Edith terkesiap saat Luna kembali memanggil dirinya dengan nama Asteria sambil bertanya dengan wajah khawatir padanya. Edith pun berdeham pelan dan berusaha untuk tersenyum dengan kaku kepada Luna.

"A-aku Asteria, ak-aku ba-baik-baik saja. Kepalaku hanya sakit setelah terbangun dari tidurku."

Jawaban Edith membuat Luna menghela napas lega. Gadis itu mengusap dadanya sendiri dan tersenyum pada Edith sebelum akhirnya memerintahkan teman-temannya untuk pergi meninggalkan meja yang ia dan Edith tempati.

"Aku akan mengantarmu ke ruang kesehatan, ayo Asteria."

Edith pun mengangguk dan berdiri untuk menerima tawaran Luna. Ia tersenyum sembari meraih tangan Luna yang terulur padanya. Luna pun mengantarkan Edith menuju ruang kesehatan seperti yang ia katakan.

Di sepanjang jalan, Edith dibuat berdecak kagum sekaligus tercengang. Dunia manusia sungguh jauh berbeda dengan dunianya. Land Of Most memiliki bangunan tua yang megah dan tertata begitu apik.

Namun, tempat yang ia singgahi kini justru berbanding terbalik, tembok bangunan tampak dipoles begitu halus. Cahaya terang dari sinar matahari dibiarkan masuk melalui jendela-jendela besar yang terbuka.

Beberapa orang yang kebetulan berpapasan dengan Edith dan Luna tampak tersenyum dan menyapa mereka dengan ramah. Edith mau tak mau pun membalas sapaan mereka dengan senyuman.
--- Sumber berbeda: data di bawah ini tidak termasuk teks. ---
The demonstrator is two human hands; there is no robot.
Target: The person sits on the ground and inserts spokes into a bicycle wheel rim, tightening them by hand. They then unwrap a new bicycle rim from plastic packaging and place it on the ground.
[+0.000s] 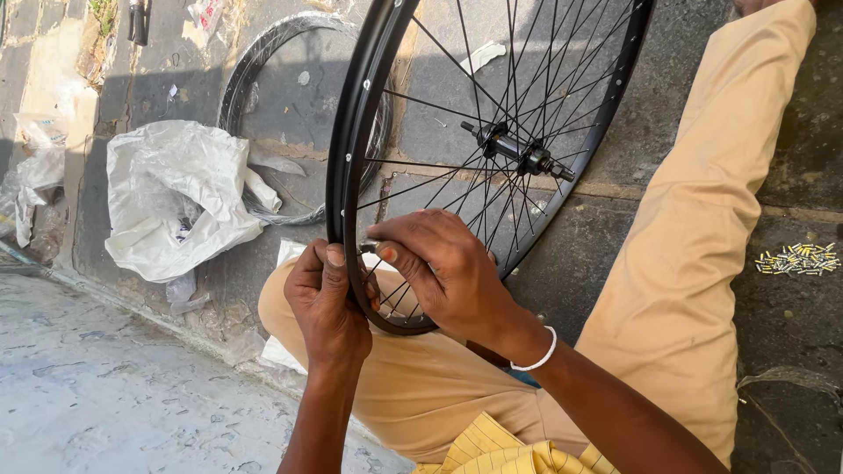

Ia ingat, dalam buku yang ia baca, Asteria memang menjadi kesayangan semua orang. Gadis itu begitu terkenal di sekolahnya, ya, sekolah. Edith ingat dengan jelas jika halaman awal di buku itu menceritakan tentang kisah masa sekolah Asteria yang begitu bahagia di Sekolah Menengah Pertama.

Melihat bagaimana baiknya semua orang bersikap padanya, Edith yakin jika kini ia berada di tubuh Asteria pada masa Sekolah Menengah Pertama gadis malang itu. Edith menghela napas pelan-pelan, jika benar ia berada di tubuh Asteria pada masa Sekolah Menengah Pertama, bukankah setelah ini akan banyak segudang masalah menantinya?